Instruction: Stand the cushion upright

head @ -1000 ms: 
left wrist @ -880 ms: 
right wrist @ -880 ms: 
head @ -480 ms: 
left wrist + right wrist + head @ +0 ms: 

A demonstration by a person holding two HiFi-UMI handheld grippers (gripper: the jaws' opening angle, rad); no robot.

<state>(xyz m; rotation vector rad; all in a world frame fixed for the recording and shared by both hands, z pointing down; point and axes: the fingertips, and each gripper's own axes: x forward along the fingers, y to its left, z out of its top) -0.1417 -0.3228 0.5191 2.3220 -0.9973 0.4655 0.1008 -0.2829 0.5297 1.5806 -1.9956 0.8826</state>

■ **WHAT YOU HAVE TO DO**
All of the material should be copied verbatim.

■ **RESPONSE AREA**
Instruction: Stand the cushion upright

head @ -1000 ms: 
left wrist @ -880 ms: 
right wrist @ -880 ms: 
head @ -480 ms: 
left wrist + right wrist + head @ +0 ms: 

A demonstration by a person holding two HiFi-UMI handheld grippers (gripper: the jaws' opening angle, rad); no robot.

<state>(xyz m; rotation vector rad; all in a world frame fixed for the recording and shared by both hands, z pointing down; point and axes: the fingertips, and each gripper's own axes: x forward along the fingers, y to its left, z out of its top) -0.1417 -0.3228 0.5191 2.3220 -0.9973 0.4655 0.1008 -0.2829 0.5297 1.5806 -1.9956 0.8826</state>

This is the complete answer to the exercise.